Она через окно протягивает мне ведра, я выливаю жидкость там, где это наиболее необходимо, поражаясь тому, как храбро заколдованная вода борется с пламенем и впитывает дым, пока окончательно не испаряется. В ожидании следующей порции воды я пытаюсь потушить те островки пламени, что поменьше. Не знаю, сколько времени это занимает, но в какой-то момент мы справляемся: пламя гаснет, все окна и двери открыты, дом спасен.
Я облегченно смахиваю с лица копоть, следы пара, пепла и дыма, снова и снова заходясь в приступах кашля. И только когда мой кашель стихает, я вспоминаю о Наташе. Мчусь на кухню и вижу Гворрокко, который, притаившись, лежит около подушки и смотрит на Наташу, как на мышь, которую нужно загипнотизировать.
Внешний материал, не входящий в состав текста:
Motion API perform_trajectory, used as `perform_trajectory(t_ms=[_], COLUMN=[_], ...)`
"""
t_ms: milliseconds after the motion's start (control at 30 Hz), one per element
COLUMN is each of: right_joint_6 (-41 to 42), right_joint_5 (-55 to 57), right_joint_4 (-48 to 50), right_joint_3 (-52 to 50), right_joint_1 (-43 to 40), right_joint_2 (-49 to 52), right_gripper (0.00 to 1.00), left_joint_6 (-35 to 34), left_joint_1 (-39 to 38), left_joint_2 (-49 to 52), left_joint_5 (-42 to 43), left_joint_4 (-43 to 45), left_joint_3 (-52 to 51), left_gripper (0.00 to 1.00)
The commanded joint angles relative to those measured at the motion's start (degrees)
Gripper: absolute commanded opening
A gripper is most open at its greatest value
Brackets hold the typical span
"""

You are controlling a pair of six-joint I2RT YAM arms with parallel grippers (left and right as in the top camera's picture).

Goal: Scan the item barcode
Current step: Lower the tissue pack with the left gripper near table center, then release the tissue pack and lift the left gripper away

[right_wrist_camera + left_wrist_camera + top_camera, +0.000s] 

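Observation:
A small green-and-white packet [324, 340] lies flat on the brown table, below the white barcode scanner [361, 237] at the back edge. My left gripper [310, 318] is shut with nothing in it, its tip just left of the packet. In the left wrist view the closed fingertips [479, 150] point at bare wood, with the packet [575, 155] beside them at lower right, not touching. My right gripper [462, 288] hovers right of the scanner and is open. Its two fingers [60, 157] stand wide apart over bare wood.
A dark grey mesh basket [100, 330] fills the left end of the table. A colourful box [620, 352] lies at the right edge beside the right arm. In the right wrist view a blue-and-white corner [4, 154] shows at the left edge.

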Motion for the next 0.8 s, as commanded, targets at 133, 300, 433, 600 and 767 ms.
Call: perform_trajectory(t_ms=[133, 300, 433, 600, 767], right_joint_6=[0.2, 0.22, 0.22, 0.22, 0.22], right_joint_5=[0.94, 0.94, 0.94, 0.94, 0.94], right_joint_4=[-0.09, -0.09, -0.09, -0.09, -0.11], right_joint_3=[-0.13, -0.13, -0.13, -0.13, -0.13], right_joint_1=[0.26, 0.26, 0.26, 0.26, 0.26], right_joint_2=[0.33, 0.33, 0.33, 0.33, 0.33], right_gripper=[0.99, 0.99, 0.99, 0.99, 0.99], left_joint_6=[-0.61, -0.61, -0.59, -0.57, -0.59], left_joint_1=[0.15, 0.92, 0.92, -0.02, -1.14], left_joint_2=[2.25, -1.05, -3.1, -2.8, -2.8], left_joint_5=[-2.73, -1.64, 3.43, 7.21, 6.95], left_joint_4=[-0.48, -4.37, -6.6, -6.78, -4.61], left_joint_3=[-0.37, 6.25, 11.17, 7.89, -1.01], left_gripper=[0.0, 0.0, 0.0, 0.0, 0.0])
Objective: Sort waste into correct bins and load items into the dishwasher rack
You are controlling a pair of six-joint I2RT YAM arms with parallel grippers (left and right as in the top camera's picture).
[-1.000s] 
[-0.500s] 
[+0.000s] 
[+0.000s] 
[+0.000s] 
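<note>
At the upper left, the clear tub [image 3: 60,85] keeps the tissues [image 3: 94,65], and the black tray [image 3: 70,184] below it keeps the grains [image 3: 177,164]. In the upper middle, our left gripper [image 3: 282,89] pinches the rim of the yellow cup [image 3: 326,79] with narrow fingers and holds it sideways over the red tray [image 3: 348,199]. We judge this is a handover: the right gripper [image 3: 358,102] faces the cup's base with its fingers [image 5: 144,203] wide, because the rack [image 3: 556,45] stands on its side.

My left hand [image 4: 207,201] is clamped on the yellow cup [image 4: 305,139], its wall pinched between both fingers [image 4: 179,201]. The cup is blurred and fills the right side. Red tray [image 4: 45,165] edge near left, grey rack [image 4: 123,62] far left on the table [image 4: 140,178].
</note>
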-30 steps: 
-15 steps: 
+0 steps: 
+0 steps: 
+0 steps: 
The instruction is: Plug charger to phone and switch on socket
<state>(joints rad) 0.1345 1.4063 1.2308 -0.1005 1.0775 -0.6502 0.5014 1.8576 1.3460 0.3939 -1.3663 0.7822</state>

Наташа по-прежнему лежит на спинке, но одна из ее задних лап начинает подергиваться. Я подхожу ближе, очень осторожно, и замечаю, что глаза ее открыты. Усы зверька шевелятся, и я вижу, как она моргает.
– Ты жива! О, как я рада!
Позади меня в кухню входит моя добрая фея.
– Призрачных желаний, дитя мое! – тихо и устало произносит она.
– Возблагодарим призраков, добрая фея.
Мы обе это знаем, но никто из нас не произносит. Бал для меня закончен – мое платье мокрое, черное и частично сожженное. Заклинание, превратившее его в вечернее платье, разрушилось и больше не действует. Мечты о бале были прекрасным сном. Теперь ему пришел конец.